[Your goal] The data below holds the lines to copy: everything from the line containing "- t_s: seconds" to the line containing "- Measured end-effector", both ends included, set down exactly.

[Records]
•••••

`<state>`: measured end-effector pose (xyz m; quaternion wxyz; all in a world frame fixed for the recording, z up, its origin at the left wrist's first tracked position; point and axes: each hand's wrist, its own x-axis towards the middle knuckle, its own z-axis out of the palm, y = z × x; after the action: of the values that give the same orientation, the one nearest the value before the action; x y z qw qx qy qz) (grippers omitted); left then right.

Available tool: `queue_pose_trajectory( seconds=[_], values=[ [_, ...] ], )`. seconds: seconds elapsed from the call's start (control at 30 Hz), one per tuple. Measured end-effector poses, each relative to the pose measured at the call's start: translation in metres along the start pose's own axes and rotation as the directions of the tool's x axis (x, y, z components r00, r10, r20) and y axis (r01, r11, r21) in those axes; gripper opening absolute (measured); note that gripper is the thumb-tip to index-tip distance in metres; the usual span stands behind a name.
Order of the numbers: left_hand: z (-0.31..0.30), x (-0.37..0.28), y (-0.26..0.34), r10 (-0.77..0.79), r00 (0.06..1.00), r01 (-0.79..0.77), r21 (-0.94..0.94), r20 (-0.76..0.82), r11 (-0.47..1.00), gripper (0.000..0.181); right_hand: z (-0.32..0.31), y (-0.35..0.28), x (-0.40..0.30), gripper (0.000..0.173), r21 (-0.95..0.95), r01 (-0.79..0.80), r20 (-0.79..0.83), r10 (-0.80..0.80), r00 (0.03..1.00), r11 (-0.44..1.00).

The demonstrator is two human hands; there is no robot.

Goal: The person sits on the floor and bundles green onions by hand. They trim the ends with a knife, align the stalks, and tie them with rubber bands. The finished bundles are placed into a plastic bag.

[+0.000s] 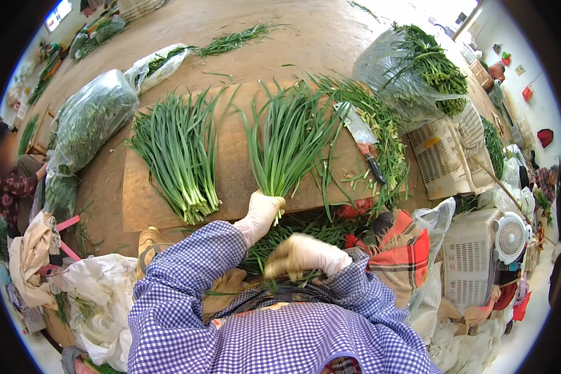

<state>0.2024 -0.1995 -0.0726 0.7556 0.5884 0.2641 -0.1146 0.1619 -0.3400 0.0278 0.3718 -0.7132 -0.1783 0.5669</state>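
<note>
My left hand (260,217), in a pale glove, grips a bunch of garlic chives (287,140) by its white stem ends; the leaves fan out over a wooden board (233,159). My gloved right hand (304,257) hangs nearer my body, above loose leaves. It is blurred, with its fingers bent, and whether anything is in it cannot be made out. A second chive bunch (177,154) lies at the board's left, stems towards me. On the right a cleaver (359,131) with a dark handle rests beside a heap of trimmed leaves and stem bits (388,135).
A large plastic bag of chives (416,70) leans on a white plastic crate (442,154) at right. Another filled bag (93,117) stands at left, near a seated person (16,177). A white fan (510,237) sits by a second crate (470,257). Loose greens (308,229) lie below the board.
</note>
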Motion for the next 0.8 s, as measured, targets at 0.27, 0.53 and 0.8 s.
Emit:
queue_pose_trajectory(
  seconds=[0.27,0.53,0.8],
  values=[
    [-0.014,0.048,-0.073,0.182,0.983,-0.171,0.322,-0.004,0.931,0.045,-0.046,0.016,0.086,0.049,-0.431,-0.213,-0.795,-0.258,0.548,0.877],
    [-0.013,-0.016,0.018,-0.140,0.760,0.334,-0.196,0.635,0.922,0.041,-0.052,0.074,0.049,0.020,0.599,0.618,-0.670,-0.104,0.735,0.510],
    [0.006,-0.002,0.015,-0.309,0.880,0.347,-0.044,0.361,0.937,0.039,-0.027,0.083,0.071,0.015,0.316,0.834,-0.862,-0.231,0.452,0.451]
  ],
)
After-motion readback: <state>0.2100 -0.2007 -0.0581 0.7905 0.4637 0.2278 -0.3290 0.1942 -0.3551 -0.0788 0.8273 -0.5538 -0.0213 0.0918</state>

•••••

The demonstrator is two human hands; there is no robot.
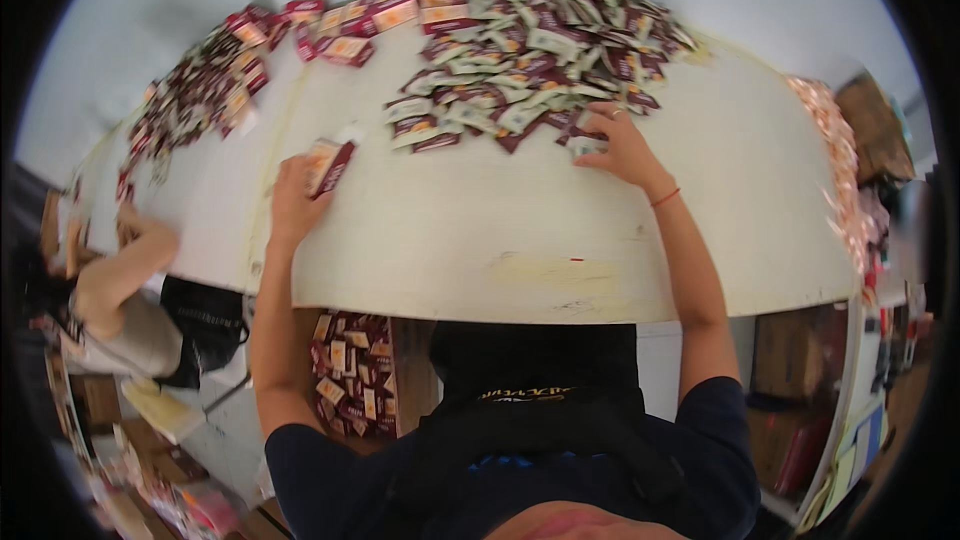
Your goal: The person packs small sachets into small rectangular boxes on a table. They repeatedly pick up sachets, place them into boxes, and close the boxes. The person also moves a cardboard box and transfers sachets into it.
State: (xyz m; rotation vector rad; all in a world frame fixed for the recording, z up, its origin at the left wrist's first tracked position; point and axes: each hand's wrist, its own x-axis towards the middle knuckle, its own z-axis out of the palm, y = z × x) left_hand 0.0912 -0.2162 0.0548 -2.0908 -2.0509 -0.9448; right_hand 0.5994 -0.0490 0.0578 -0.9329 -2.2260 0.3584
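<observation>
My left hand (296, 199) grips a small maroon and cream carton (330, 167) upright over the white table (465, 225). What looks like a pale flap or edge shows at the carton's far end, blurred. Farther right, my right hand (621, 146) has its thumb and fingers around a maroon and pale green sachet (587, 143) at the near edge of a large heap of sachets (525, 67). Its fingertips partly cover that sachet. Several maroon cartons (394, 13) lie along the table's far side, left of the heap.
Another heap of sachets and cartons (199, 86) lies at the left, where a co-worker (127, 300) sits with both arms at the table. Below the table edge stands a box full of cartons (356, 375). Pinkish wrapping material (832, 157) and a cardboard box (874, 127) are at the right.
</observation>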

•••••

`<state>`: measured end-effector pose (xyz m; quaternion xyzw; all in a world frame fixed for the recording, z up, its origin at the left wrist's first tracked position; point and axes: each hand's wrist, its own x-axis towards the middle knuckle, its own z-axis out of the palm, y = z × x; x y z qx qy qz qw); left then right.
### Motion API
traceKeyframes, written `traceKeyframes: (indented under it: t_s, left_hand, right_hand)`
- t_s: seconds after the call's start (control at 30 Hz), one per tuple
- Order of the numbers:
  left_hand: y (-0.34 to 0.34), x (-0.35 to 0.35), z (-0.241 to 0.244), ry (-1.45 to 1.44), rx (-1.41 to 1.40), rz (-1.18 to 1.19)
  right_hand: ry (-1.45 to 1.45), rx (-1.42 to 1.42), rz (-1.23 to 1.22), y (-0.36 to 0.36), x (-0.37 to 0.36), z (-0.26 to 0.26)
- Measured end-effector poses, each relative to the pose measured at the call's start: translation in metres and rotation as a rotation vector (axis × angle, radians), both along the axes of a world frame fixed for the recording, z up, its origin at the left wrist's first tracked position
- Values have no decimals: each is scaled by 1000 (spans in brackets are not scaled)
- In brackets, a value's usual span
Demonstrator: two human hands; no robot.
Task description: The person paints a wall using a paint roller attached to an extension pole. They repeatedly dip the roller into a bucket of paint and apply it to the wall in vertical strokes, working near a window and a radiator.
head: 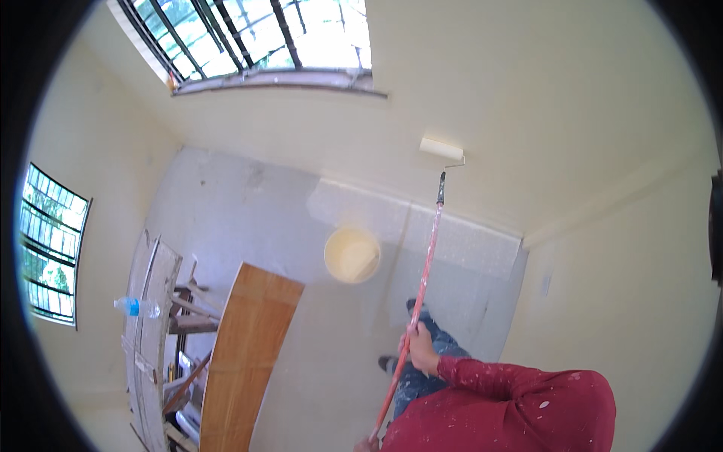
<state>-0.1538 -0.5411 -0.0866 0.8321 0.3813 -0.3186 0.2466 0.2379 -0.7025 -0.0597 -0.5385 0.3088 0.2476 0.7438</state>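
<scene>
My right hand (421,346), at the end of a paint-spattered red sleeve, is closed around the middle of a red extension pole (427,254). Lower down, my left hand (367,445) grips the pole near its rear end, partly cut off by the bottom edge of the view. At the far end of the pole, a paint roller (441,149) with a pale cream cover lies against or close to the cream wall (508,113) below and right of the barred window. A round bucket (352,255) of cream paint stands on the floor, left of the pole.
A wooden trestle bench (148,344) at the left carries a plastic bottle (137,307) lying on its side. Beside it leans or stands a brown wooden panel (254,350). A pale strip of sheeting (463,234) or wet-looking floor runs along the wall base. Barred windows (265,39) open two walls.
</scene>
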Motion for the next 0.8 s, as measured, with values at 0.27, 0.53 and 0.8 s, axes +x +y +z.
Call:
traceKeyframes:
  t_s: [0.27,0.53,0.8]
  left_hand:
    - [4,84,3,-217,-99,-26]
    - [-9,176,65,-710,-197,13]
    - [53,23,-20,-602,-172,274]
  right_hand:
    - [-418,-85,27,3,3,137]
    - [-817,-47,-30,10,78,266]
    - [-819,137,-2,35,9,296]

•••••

[Result of this task]
- t_s: seconds after the call's start (control at 30 Hz), one per tuple
- Order of the numbers:
  left_hand: y (-0.34 to 0.34), x (-0.35 to 0.35), z (-0.241 to 0.244), ry (-1.45 to 1.44), rx (-1.41 to 1.40), rz (-1.18 to 1.19)
  right_hand: ry (-1.45 to 1.45), rx (-1.42 to 1.42), rz (-1.23 to 1.22), y (-0.36 to 0.36), x (-0.37 to 0.36), z (-0.26 to 0.26)
- Measured end-effector poses, each relative to the pose measured at the call's start: translation in metres and rotation as a rotation vector (axis × angle, radians), both along the axes of a world frame fixed for the recording, z up, its origin at the left wrist's first tracked position

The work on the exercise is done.